Paweł Nijakowski zauważa, że w teorii prawo rozdziela praktyki danej religii i szkołę, z jednym wyjątkiem, bo dopuszcza się w szkole nauczanie religii gościnnie. W praktyce komunia staje się jednak wydarzeniem szkolnym.

Działanie bardzo skuteczne, bo uczy najmłodsze dzieci tego, jak ważną instytucją jest Kościół Katolicki, w następstwie czego potem kościołowi bardzo łatwo ingerować w sprawy polityczne i inne dziedziny życia społeczeństwa. W Polsce mamy niecałe 200 kościołów i związków wyznaniowych. Jakby to wyglądało gdyby każdy z nich wchodził tak głęboko w szkolne progi? Przecież to niedorzeczność. Można powiedzieć 'to nie zapisuj dziecka na religię'. Świetnie, ale co dalej? To szczególne 'namaszczenie' z jakim traktowany jest Kościół Katolicki, jego dominującą rolę obserwują również uczniowie bezwyznaniowi i innych wyznań

- pisze w liście do redakcji.

Zobacz wideo

Zwraca uwagę, że uczniowie innych wyznań są w szkołach najczęściej jedyną grupą, której w planie lekcji przydziela się okienka. Zdaniem Pawła Nijakowskiego okienka mógłby mieć każdy uczeń, a jednak cały ciężar wadliwego systemu zrzuca się właśnie na tych, którzy akurat katechezy nie potrzebują. 

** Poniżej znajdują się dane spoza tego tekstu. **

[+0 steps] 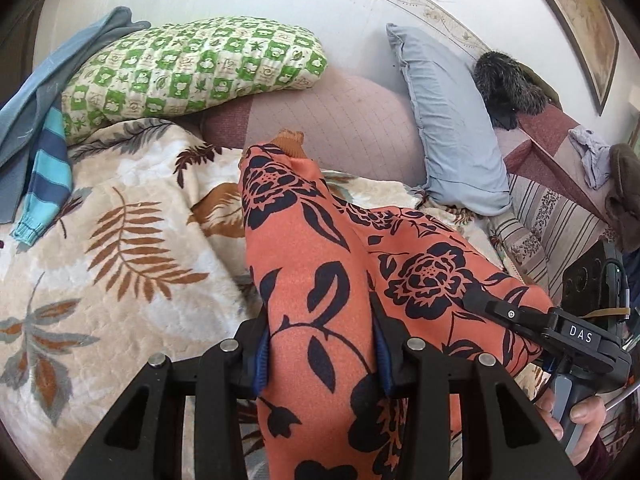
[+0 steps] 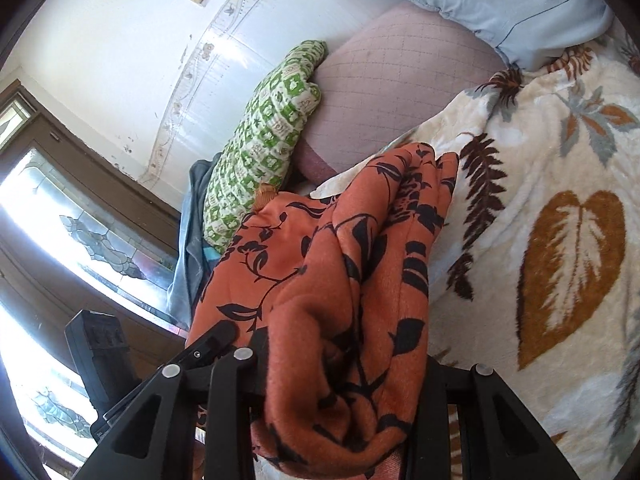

Podobnie wliczanie oceny z religii do średniej, zdobywanie 'darmowej' oceny celującej z religii na świadectwie z pewnością buduje w oczach najmłodszych pewne poczucie niesprawiedliwości, i to już bez znaczenia wtedy po której stronie barykady dziecko się znajduje, bo widzi, że dla dobra kościoła jest społeczne przyzwolenie na różne formy dyskryminacji. Kościół tylko to wszystko podsyca i nakręca właśnie takimi zachowaniami jak ksiądz 'mojej' parafii w Skórzewie. To zachowania które dla większości z nas są niestety niezauważalne, bo dotyczą tego jednego uprzywilejowanego w szczególny sposób związku wyznaniowego

- podsumowuje.

Więcej o:
Copyright © Gazeta.pl sp. z o.o.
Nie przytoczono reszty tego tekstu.